University of Minnesota
Statistics
info@stat.umn.edu
612-625-8046


School of Statistics' home page.

Creating Web Pages

Introduction

One of the most basic distinctions among files is whether the file is a text file or a binary file. Text files contain readable text characters, and can be downloaded to a Mac or PC to be printed or imported into a word processing program.

This notes will help you to identify and handle files when you are working in Unix system. A few lines at the end will cover some basic types for Mac or PC.

If you are not sure whether a file is text or binary, try typing more followed by the file name. If the file is readable, it's probably text; if it's just a jumble of characters, it's probably binary.

The individual bytes in a binary file represent program instructions, pixels, or other information. A binary file either is a program you can run, or it must be interpreted by a specialized program (e. g., a picture encoded in the GIF or a movie in SGI format).

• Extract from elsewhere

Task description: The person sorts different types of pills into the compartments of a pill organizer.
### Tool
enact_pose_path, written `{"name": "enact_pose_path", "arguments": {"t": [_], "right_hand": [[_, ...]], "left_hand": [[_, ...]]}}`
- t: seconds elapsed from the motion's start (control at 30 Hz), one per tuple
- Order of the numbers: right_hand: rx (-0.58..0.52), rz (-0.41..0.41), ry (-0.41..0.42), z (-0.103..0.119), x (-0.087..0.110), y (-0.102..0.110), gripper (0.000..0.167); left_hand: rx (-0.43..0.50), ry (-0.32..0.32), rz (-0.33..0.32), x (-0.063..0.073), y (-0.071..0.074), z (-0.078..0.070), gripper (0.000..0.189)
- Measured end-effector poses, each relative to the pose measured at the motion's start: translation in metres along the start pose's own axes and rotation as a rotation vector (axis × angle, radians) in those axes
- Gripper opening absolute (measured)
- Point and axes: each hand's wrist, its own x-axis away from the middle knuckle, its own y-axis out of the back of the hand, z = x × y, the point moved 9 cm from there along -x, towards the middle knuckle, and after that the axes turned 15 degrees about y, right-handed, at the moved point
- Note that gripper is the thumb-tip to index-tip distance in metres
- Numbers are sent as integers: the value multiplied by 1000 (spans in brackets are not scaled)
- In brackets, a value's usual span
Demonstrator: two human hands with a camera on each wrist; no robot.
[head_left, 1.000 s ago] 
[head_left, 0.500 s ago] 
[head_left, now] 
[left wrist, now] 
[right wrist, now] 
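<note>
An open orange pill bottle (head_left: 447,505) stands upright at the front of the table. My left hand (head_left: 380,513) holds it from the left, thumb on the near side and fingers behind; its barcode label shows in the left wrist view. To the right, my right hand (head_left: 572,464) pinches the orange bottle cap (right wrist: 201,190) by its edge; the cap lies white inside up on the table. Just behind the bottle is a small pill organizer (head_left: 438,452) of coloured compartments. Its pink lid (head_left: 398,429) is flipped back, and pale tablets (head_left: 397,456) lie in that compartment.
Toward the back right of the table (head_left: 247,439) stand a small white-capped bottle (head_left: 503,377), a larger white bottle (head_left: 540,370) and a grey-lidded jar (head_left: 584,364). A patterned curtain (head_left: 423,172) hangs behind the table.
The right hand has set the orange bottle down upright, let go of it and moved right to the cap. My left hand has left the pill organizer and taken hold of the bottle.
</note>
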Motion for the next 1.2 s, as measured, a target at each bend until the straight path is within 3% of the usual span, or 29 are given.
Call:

Since binary files must usually be transmitted perfectly to be useful, they are often encoded so they can be sent by regular mail or downloaded by a web browser. In most cases the browser takes care of that for downloading and mailing agents for transport as attachments. Some standard types of binary files are:

	Archive -- A group of files packaged together
	Compressed -- File(s) with redundant information compressed
	Executable -- Program in machine language, ready to run
	Graphics -- Pixel data, colors, etc.
	PostScript -- Text and printer commands
	Sound -- Sound wave, patch, etc.

It is certainly advisable to never double click a file of this type in a personal computer if you are not sure about the source of the file since double clicking will make that file to execute. In cases like this one should open the file trough the application that applies to the format.

Utilities to manipulate files can be roughly cataloged as: the ones that reduce the size of the data (and create .zip or .Z formats), the ones that create archives by packing several files (and create .tar or .arj) and the ones that change the file's format, like from ASCII to PostScript or from binary to encoded.

Figuring out what to do with a file.

It isn't always obvious that a file needs further processing before it can be used. The extensions to the filename often indicate what needs to be done, or what type of file it is.

If the file name has no extensions, look at it with more to see if it is a text file, or use the UNIX file command. A shell script file, for example will look like:

 >file /usr//lib/firefox/firefox.sh
 /usr//lib/firefox/firefox.sh: Bourne shell script text

and compiled binary like:

 >file /usr/lib/firefox/firefox-bin
 /usr/lib/firefox/firefox-bin: ELF 32-bit LSB executable, Intel 
 80386, version 1 (SYSV), for GNU/Linux 2.6.4, dynamically linked 
 (uses shared libs), for GNU/Linux 2.6.4, stripped

The following table lists some common extensions:

 Extension	Process by running

 .arc		compress/archive(PC)
 .arj		arj(PC)
 .au    audio
 .exe		PC/DOS (may be self-extracting)
 .gz		gzip (Unix)
 .hqx		BinHex (Mac encode)
 .lhz		lharc(PC)
 .pdf   portable document format (all platforms)
 .ps    PostScript language (all platforms) 
 .sea		Run on Mac (self-extracting)
 .sit		Stuffit(probably for Mac)
 .tar		tar archive
 .tex   plain text - ASCII 
 .uue		uudecode (Unix)
 .wax   audio image
 .Z		compress (Unix, PC)
 .zip		pkunzip(Unix/PC)
   

Some files have more than one extension. Process the file one extension at a time, starting with the last extension used.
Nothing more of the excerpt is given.